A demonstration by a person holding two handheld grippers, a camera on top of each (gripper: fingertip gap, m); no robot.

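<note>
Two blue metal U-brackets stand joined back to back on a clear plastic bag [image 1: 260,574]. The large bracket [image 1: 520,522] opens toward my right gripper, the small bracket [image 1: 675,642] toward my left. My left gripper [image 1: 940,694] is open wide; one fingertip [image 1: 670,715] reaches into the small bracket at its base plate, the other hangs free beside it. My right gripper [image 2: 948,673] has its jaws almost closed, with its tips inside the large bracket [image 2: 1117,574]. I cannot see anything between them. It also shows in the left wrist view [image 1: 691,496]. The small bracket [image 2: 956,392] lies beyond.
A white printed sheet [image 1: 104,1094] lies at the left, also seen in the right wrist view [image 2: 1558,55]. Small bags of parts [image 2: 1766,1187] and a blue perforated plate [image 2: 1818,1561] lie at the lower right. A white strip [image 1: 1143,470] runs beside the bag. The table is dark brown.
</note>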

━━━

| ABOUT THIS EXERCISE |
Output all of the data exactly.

| RESPONSE BELOW |
A demonstration by a person holding two handheld grippers, a camera on top of each (gripper: fingertip gap, m); no robot.

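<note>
Two blue metal U-brackets stand joined back to back on a clear plastic bag [image 1: 260,574]. The large bracket [image 1: 520,522] opens toward my right gripper, the small bracket [image 1: 675,642] toward my left. My left gripper [image 1: 940,694] is open wide; one fingertip [image 1: 670,715] reaches into the small bracket at its base plate, the other hangs free beside it. My right gripper [image 2: 948,673] has its jaws almost closed, with its tips inside the large bracket [image 2: 1117,574]. I cannot see anything between them. It also shows in the left wrist view [image 1: 691,496]. The small bracket [image 2: 956,392] lies beyond.
A white printed sheet [image 1: 104,1094] lies at the left, also seen in the right wrist view [image 2: 1558,55]. Small bags of parts [image 2: 1766,1187] and a blue perforated plate [image 2: 1818,1561] lie at the lower right. A white strip [image 1: 1143,470] runs beside the bag. The table is dark brown.
</note>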

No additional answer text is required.